Read in English

Fasi del controllo dei danni alla Basilica di San Bernardino, a L'Aquila, dopo il terremoto dell'Aprile del 2009. Credit: Anatoli Zhdanov/UPI Photo/Alamy.

È tema di discussione, tra i sismologi, se sia o meno possibile riconoscere quali piccoli terremoti sono in realtà scosse preliminari che precedono un evento più forte. Ora, un team italiano e tedesco ha rianalizzato l'attività sismica che precedette il terremoto di magnitudo 6.1 che ha colpito L'Aquila il 6 aprile 2009, uccidendo più di 300 persone, per verificare se l'ampiezza e l'energia delle piccole scosse di assestamento mostrassero schemi di attività diversi dalla normale sismicità di fondo che si registra nel corso di un anno.

Le loro conclusioni non suggeriscono che l'evento dell'aprile 2009 potesse essere previsto, ma identificano un nuovo parametro che potrebbe aiutare a studiare le sequenze sismiche, e potenzialmente a indicare che un forte terremoto è imminente.

"Il nostro problema più grande è che non saremo mai in grado di trovarci sulla sorgente di un terremoto quando colpisce", spiega l'autore principale, Matteo Picozzi, dell'Università di Napoli. Ma negli ultimi anni sono state sviluppate sofisticate reti che hanno migliorato la capacità degli scienziati di osservare i fenomeni della crosta terrestre, accedendo a grandi volumi di dati a livello europeo. "Per la sequenza de L'Aquila abbiamo il vantaggio di avere a disposizione un set di dati molto grande, a differenza degli studi precedenti, e di sapere già quale fosse la sismicità di fondo e quali i foreshocks", continua.

Utilizzando i dati aperti di RAMONES, una piattaforma online che estrae, analizza e memorizza i dati sui terremoti nell'Italia centrale, Picozzi e i suoi colleghi hanno studiato migliaia di piccoli terremoti (con magnitudo da 1.8 a 3.5) avvenuti nella zona dell'Aquila tra gennaio 2005 e dicembre 2009, sia prima che subito dopo la scossa principale.
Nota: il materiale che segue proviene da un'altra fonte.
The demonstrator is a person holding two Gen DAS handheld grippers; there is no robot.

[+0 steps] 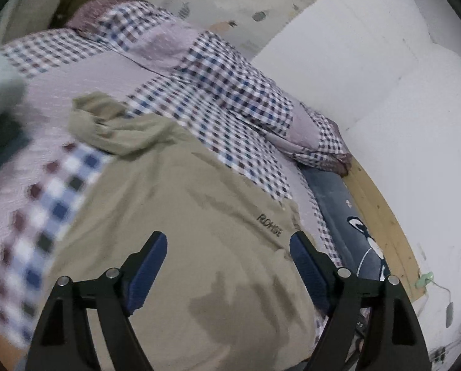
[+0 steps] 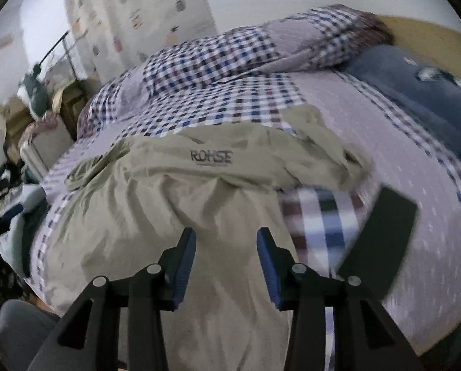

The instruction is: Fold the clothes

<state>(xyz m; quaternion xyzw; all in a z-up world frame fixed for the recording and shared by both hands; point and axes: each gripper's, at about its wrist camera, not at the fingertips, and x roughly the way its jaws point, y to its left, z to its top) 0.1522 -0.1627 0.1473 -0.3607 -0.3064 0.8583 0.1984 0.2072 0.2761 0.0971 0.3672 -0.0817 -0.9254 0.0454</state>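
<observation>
A khaki T-shirt (image 1: 181,216) with a small black "ROHSE" logo lies spread and rumpled on a bed with a checked lilac cover. Its sleeve is bunched at the far left in the left wrist view. My left gripper (image 1: 228,241) hovers over the shirt's body, open wide, nothing between its blue pads. In the right wrist view the same T-shirt (image 2: 168,210) lies under my right gripper (image 2: 226,238), which is also open and empty above the wrinkled cloth. The logo faces the right camera, beyond the fingertips.
A checked quilt (image 1: 218,86) is heaped at the back of the bed. A dark blue cushion (image 1: 347,216) and a wooden bed edge (image 1: 382,216) lie by the white wall. A black flat object (image 2: 382,241) rests on the cover right of the shirt. Clutter (image 2: 23,114) stands beside the bed.
</observation>
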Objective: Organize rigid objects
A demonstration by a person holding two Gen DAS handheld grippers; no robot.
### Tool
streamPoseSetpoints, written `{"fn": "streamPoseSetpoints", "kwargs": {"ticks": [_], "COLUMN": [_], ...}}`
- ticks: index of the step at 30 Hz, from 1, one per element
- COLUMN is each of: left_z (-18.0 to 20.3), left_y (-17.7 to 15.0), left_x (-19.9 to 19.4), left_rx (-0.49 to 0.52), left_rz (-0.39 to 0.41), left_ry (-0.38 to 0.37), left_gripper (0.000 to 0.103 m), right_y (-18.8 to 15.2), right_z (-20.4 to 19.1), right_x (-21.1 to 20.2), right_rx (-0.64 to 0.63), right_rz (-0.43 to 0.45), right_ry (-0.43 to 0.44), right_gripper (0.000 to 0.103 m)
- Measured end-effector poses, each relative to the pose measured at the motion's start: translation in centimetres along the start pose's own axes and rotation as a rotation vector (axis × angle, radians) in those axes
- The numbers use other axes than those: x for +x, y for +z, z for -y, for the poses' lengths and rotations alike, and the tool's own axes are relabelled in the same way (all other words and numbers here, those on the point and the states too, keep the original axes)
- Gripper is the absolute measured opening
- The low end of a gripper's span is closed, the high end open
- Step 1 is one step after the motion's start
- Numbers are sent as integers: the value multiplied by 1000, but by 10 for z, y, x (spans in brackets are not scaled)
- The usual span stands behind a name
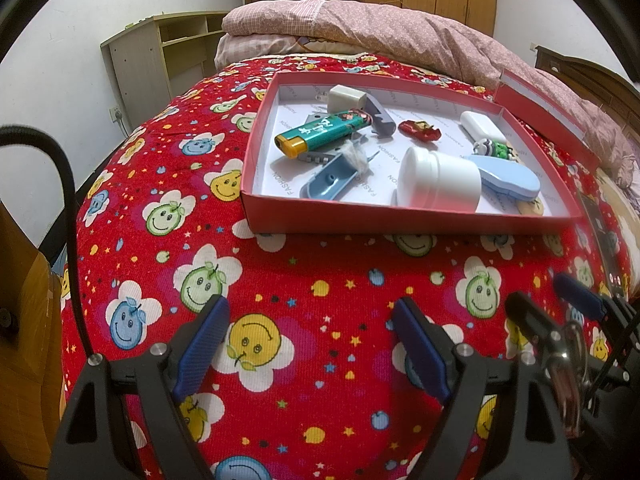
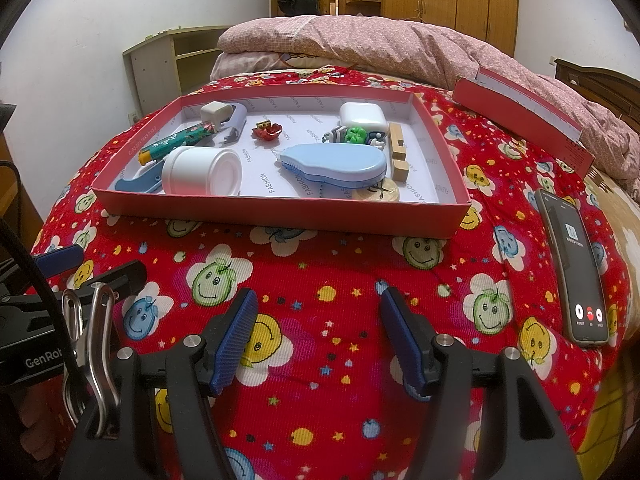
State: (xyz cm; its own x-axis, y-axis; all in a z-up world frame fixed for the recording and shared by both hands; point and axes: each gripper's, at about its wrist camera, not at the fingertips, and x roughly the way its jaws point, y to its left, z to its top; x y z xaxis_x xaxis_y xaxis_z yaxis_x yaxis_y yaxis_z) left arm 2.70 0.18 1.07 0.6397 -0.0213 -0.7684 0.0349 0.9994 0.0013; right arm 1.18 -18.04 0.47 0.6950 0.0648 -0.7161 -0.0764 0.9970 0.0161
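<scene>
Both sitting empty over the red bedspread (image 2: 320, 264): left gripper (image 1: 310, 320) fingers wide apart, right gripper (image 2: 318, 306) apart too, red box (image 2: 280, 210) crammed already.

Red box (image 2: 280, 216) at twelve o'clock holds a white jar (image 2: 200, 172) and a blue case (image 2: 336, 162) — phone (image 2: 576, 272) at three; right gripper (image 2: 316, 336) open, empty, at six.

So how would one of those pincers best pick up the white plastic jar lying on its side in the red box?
Probably from above, across the white plastic jar's round body near the middle, one finger on each curved side. It lies tipped over with its flat end facing the red box's near wall, so the ends offer less to pinch.
</scene>
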Motion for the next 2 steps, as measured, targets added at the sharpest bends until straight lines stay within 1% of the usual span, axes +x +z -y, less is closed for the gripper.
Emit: {"fn": "streamPoseSetpoints", "kwargs": {"ticks": [2], "left_z": [-1], "left_y": [0], "left_x": [0], "left_rx": [0], "left_rz": [0], "left_ry": [0], "left_gripper": [87], "right_y": [0], "right_z": [0], "right_x": [0], "right_rx": [0], "right_rz": [0], "right_ry": [0], "right_gripper": [66]}}
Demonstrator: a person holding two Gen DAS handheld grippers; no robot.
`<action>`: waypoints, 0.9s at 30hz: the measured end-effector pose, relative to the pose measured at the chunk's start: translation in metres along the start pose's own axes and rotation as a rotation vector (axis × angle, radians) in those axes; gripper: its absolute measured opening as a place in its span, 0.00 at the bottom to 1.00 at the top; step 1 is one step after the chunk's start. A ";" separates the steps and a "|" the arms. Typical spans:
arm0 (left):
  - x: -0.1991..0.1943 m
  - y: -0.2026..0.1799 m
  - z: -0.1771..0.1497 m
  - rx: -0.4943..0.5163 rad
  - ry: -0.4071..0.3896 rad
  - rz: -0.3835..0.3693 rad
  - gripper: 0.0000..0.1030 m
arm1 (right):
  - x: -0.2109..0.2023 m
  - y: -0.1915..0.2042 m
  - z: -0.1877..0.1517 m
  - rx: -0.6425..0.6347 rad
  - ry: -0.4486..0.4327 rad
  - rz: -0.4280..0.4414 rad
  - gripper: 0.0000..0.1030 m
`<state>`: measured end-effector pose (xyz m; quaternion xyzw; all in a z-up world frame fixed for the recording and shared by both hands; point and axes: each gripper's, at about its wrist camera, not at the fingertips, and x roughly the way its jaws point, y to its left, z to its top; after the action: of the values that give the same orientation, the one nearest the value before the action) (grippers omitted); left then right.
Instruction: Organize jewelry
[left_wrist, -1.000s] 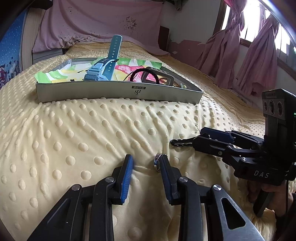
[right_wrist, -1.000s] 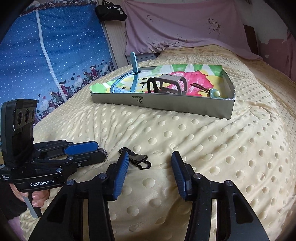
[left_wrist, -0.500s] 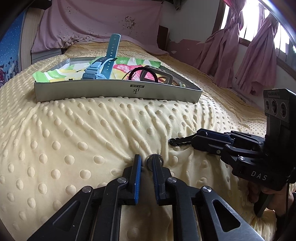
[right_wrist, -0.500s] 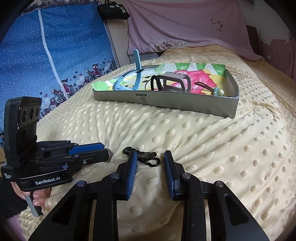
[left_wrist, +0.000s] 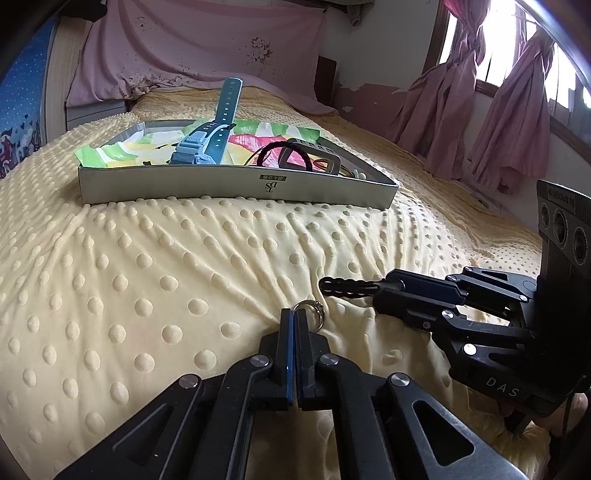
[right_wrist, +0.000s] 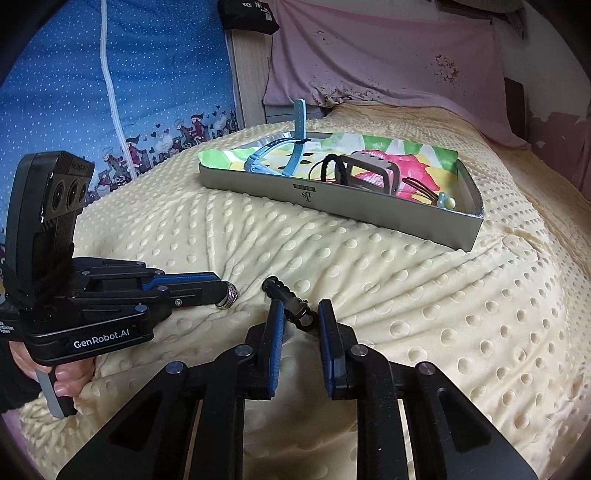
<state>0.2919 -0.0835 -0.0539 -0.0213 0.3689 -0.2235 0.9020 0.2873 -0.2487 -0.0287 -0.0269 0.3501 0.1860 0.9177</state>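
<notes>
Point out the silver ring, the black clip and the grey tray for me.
silver ring (left_wrist: 314, 313): left wrist view, band beside the fingertips.
black clip (right_wrist: 291, 304): right wrist view, its middle.
grey tray (right_wrist: 332, 206): right wrist view, front wall.

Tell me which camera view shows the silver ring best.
The left wrist view: the silver ring sits close up, pinched at the tips of the shut left gripper. The right wrist view shows it smaller and from the side, still at those tips.
</notes>
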 end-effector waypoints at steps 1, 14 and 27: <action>-0.001 -0.001 0.000 0.001 0.000 -0.002 0.01 | 0.000 0.002 0.000 -0.010 0.003 -0.005 0.16; 0.002 0.003 0.002 -0.026 0.021 -0.022 0.03 | -0.012 -0.001 0.000 0.001 -0.016 -0.104 0.16; 0.007 0.000 0.006 -0.009 0.017 -0.010 0.48 | -0.008 -0.009 -0.002 0.043 -0.012 -0.084 0.16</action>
<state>0.3004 -0.0872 -0.0540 -0.0254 0.3774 -0.2267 0.8975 0.2835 -0.2596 -0.0256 -0.0209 0.3471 0.1398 0.9271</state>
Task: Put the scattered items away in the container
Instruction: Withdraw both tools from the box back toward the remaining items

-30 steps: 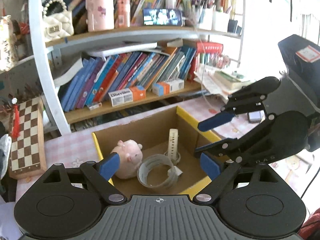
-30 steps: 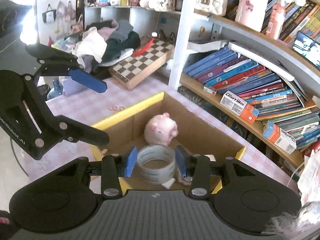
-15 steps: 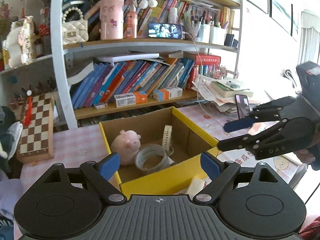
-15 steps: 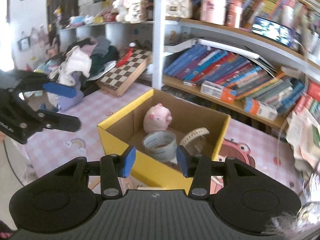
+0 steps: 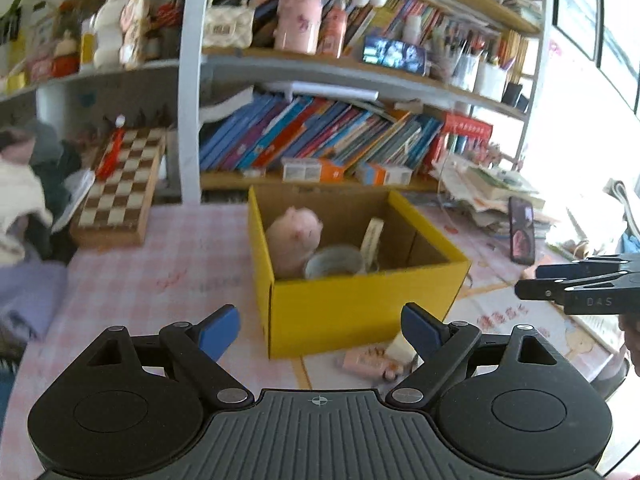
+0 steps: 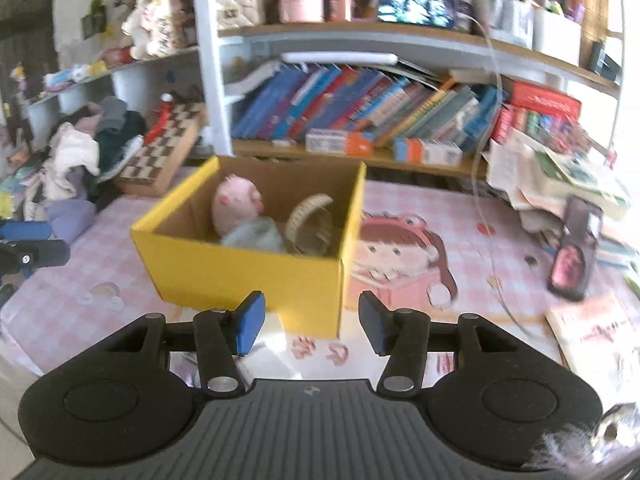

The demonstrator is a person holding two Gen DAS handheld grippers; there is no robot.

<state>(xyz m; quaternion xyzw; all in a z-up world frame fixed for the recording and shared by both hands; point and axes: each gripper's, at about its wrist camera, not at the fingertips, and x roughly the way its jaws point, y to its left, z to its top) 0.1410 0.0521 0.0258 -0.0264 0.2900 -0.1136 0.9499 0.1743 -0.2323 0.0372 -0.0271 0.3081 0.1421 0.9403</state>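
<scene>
Since the earlier frames both grippers have pulled back from the box, and the tape roll that stood between the right fingers one second ago now lies inside the box.

In the left wrist view, the left gripper (image 5: 320, 330) hangs above the pink checked tablecloth (image 5: 160, 280) with its blue pads wide apart and nothing between them. The yellow cardboard box (image 5: 360, 308) stands in front of it, not touching. Inside the box are a pink pig toy (image 5: 294, 236), the grey tape roll (image 5: 334, 262) just beside it, and a measuring tape (image 5: 371, 234) that leans upright against the inner wall. On the cloth at the near corner of the box lie a small pink item (image 5: 366, 362) and a pale block (image 5: 402, 350), both outside the box. The right gripper (image 5: 588, 284) shows at the right edge from its side.

In the right wrist view, the right gripper (image 6: 311, 322) has its jaws moderately open and holds nothing. The box (image 6: 248, 276) is just ahead of it, with the pig toy (image 6: 236, 208), the tape roll (image 6: 256, 238) and the measuring tape (image 6: 308, 216) inside. A phone (image 6: 572, 252) lies on the cloth, far to the right.
</scene>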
Si sono concentrati in particolare su due parametri: il momento sismico, che è essenzialmente una misura delle dimensioni di un terremoto, e l'energia irradiata, che misura le proprietà dinamiche e di attrito della rottura. Hanno introdotto un parametro di loro concezione, chiamato Energy Index (EI), che misura la relazione tra il momento sismico e l’energia irradiata, e come questa relazione cambia nel tempo. Hanno scoperto che per la settimana prima del terremoto del 6 aprile 2009 la misura di EI si discosta significativamente dalla sismicità di fondo, segnalando l'inizio della fase di attivazione della scossa principale.

Gli autori suggeriscono che in futuro EI potrebbe essere combinato con altri parametri per un monitoraggio quasi in tempo reale, per riconoscere le fasi preparatorie dei terremoti e migliorare le stime di pericolo.

"Diversi autori hanno studiato i modelli spaziali e temporali del terremoto dell'Aquila del 2009, ma lo studio di Picozzi e colleghi ha esaminato in modo nuove le caratteristiche sismologiche di una sequenza di foreshock ben definita prima del terremoto di magnitudo 6.1 ", commenta Zoe Mildon, un’esperta di dinamica dei terremoti all'Università di Plymouth. "Prima che EI possa essere considerato un metodo di monitoraggio per i grandi terremoti, sarebbe essenziale ripetere questo studio per sciami sismici o gruppi di microsismicità che non portano a scosse principali, e per le scosse principali che non hanno una sequenza di foreshock così chiaramente definita", aggiunge. "Una migliore comprensione dei possibili meccanismi fisici alla base di queste osservazioni sismologiche aiuterebbe a chiarire il legame causale tra foreshock e mainshock".